**What you are asked to do:**
Below are entries; count the lines among them that contain the word "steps", and give only the count.

**Dataset excerpts:**
◇ ◇ ◇ ◇ ◇

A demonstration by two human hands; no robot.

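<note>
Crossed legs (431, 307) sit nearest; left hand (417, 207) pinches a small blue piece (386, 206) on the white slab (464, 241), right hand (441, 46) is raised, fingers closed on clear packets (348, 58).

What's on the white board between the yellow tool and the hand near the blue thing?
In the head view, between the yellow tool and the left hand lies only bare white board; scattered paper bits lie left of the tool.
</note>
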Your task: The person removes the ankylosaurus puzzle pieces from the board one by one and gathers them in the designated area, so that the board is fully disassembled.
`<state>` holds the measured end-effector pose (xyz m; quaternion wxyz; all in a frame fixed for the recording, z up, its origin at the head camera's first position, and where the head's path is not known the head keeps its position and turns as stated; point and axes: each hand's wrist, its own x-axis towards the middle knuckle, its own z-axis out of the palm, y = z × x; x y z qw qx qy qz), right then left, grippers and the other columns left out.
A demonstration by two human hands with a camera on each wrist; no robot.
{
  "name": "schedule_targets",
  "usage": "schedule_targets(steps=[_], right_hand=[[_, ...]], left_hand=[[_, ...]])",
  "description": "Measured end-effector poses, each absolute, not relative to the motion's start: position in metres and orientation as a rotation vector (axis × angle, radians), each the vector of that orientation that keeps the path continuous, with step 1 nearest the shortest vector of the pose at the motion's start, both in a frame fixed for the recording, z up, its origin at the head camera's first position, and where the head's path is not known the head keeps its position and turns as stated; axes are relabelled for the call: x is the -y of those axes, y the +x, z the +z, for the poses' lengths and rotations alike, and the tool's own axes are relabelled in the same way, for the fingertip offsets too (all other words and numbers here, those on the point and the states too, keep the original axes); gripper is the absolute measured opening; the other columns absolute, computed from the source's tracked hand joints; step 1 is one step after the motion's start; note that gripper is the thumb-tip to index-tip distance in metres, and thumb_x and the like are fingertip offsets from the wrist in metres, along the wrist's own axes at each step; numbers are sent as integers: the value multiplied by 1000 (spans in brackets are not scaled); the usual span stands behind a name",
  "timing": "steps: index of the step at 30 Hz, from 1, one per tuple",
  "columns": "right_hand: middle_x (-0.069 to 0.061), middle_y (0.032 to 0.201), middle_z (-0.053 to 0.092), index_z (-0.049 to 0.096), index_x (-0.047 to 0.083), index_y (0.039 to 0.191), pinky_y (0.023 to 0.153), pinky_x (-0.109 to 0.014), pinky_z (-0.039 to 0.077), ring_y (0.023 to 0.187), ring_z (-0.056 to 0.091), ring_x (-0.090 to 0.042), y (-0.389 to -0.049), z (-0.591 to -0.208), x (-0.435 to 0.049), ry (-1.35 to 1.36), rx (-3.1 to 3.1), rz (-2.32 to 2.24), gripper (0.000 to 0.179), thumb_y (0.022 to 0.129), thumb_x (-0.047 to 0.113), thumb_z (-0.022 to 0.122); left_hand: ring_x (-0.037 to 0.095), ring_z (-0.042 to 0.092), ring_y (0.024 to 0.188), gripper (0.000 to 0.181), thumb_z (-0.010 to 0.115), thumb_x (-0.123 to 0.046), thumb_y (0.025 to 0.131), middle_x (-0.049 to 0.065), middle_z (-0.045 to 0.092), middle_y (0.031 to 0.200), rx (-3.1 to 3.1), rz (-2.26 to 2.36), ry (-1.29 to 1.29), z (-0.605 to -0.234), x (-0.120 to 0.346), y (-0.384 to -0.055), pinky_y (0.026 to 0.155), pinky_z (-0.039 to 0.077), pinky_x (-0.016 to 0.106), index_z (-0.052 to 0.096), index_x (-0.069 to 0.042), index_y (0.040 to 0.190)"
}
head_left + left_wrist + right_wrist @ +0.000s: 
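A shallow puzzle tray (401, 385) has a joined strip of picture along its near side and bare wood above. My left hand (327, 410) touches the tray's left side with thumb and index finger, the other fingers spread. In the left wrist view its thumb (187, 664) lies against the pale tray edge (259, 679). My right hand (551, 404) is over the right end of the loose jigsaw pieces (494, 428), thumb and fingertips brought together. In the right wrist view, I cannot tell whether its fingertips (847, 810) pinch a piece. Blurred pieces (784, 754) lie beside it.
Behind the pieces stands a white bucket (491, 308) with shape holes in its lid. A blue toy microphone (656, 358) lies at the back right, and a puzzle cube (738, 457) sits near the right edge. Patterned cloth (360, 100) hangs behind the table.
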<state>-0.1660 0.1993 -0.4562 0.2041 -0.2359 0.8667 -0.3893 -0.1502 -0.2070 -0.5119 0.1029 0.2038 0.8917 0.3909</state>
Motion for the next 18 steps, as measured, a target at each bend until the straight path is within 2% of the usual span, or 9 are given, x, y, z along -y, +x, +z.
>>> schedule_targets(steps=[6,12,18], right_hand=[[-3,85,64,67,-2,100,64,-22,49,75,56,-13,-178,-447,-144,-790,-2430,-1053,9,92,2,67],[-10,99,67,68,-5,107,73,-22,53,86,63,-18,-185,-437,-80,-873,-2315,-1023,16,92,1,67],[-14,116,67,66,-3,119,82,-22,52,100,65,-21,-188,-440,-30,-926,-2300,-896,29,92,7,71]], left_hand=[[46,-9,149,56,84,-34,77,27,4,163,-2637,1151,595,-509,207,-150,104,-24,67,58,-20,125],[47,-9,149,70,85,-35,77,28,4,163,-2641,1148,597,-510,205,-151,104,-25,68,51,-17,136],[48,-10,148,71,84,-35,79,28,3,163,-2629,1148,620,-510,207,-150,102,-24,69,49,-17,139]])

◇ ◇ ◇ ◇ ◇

**Response area:**
4